**** INFORMATION SHOWN
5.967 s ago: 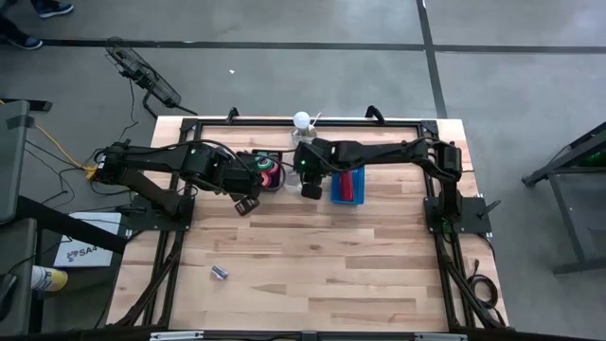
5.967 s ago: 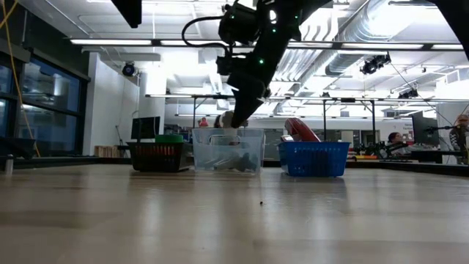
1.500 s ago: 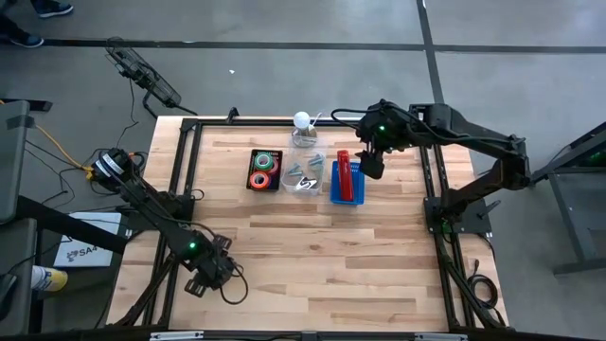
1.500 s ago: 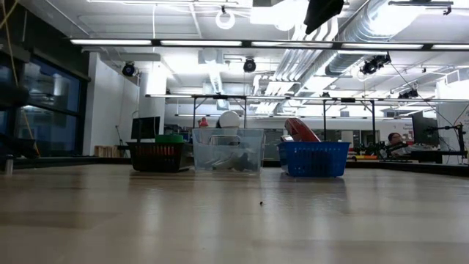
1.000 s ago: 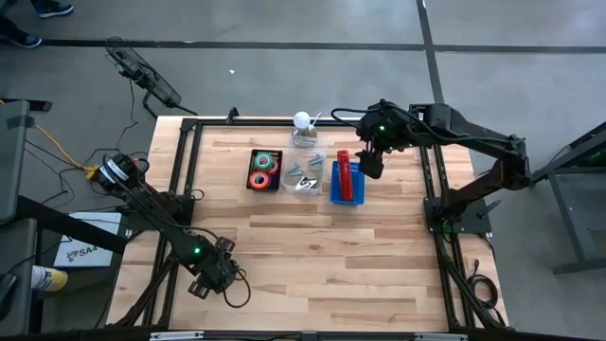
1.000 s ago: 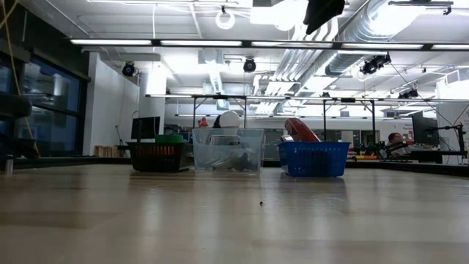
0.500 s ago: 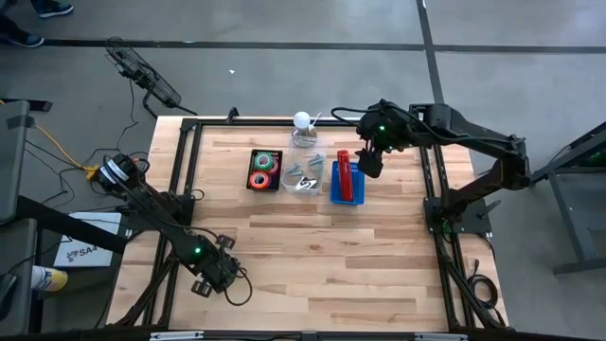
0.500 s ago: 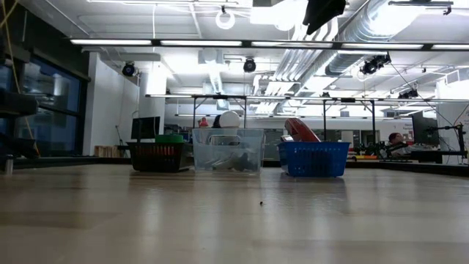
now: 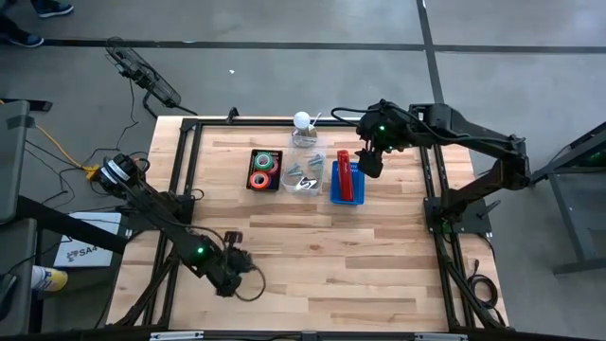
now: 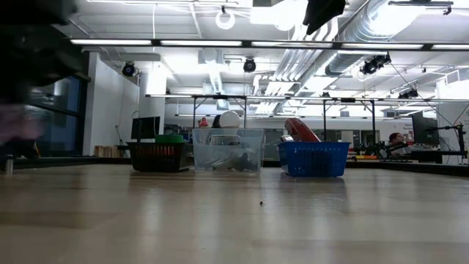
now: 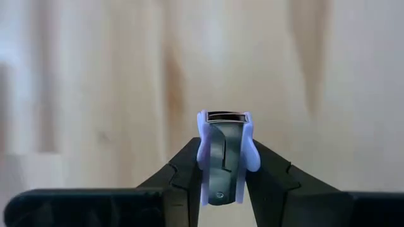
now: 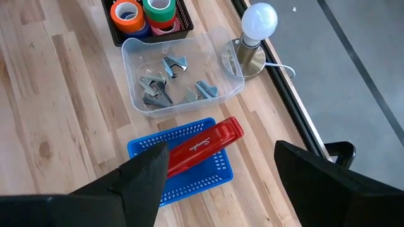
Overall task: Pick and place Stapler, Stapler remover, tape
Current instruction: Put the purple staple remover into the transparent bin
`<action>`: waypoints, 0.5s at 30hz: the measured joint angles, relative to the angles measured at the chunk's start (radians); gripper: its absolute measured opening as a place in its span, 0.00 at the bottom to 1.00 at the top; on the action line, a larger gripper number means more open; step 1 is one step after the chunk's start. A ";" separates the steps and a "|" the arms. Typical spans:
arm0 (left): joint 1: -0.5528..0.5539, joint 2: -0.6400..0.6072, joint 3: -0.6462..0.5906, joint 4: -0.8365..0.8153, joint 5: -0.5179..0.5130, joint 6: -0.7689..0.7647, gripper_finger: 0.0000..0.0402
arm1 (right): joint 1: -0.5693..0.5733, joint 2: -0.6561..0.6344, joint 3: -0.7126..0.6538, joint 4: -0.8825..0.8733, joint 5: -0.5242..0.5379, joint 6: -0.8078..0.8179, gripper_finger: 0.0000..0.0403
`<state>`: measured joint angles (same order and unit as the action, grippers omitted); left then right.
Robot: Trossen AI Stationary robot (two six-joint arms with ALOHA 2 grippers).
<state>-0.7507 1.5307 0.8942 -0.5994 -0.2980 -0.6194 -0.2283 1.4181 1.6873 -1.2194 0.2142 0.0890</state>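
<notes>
My left gripper (image 9: 225,273) is near the table's front left, shut on a lavender-and-dark-metal staple remover (image 11: 224,151). In the low view that arm is only a dark blur (image 10: 37,44). The red stapler (image 12: 205,146) lies slanted in the blue basket (image 12: 189,183), one end sticking up over the rim (image 10: 300,128). Several tape rolls (image 9: 264,169) sit in a black basket (image 12: 183,25). My right gripper (image 12: 219,154) hangs open above the blue basket's right side (image 9: 371,163), with nothing between its fingers. My left gripper pinches the staple remover between its two fingers (image 11: 183,173), on the two lavender side grips (image 11: 203,157). The remover stands lengthwise along the fingers, its metal jaw end (image 11: 225,116) past the fingertips. The blurred table behind suggests it is lifted clear.
A clear bin (image 9: 305,175) with several more staple removers (image 12: 161,88) stands between the two baskets. A lamp with a white bulb (image 9: 302,121) stands at the far edge behind it. Bare wood (image 9: 331,256) fills the middle and front of the table.
My left arm has swung a little toward the table's right edge along the front and now shows as a moving blur at the low view's left. The right arm has kept still.
</notes>
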 joint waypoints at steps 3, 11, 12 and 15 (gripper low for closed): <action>0.050 0.000 0.028 0.003 -0.109 -0.063 0.22 | 0.000 0.000 0.000 0.000 0.000 -0.001 0.69; 0.254 0.000 0.103 0.031 -0.234 -0.094 0.22 | 0.000 0.000 0.000 0.000 0.000 -0.003 0.69; 0.283 0.000 0.112 0.037 -0.233 -0.093 0.22 | 0.000 0.000 0.000 0.000 0.000 -0.003 0.69; 0.359 -0.001 0.135 0.059 -0.234 -0.082 0.22 | 0.000 0.000 0.000 0.000 0.000 -0.003 0.69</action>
<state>-0.3912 1.5299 1.0287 -0.5402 -0.5320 -0.7016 -0.2283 1.4181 1.6875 -1.2194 0.2142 0.0860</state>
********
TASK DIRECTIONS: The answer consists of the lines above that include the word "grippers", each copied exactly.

THE COMPLETED TASK:
`<state>`: measured joint angles (same order and unit as the action, grippers omitted); left then right.
Robot: Trossen AI Stationary robot (two six-joint arms with ALOHA 2 grippers).

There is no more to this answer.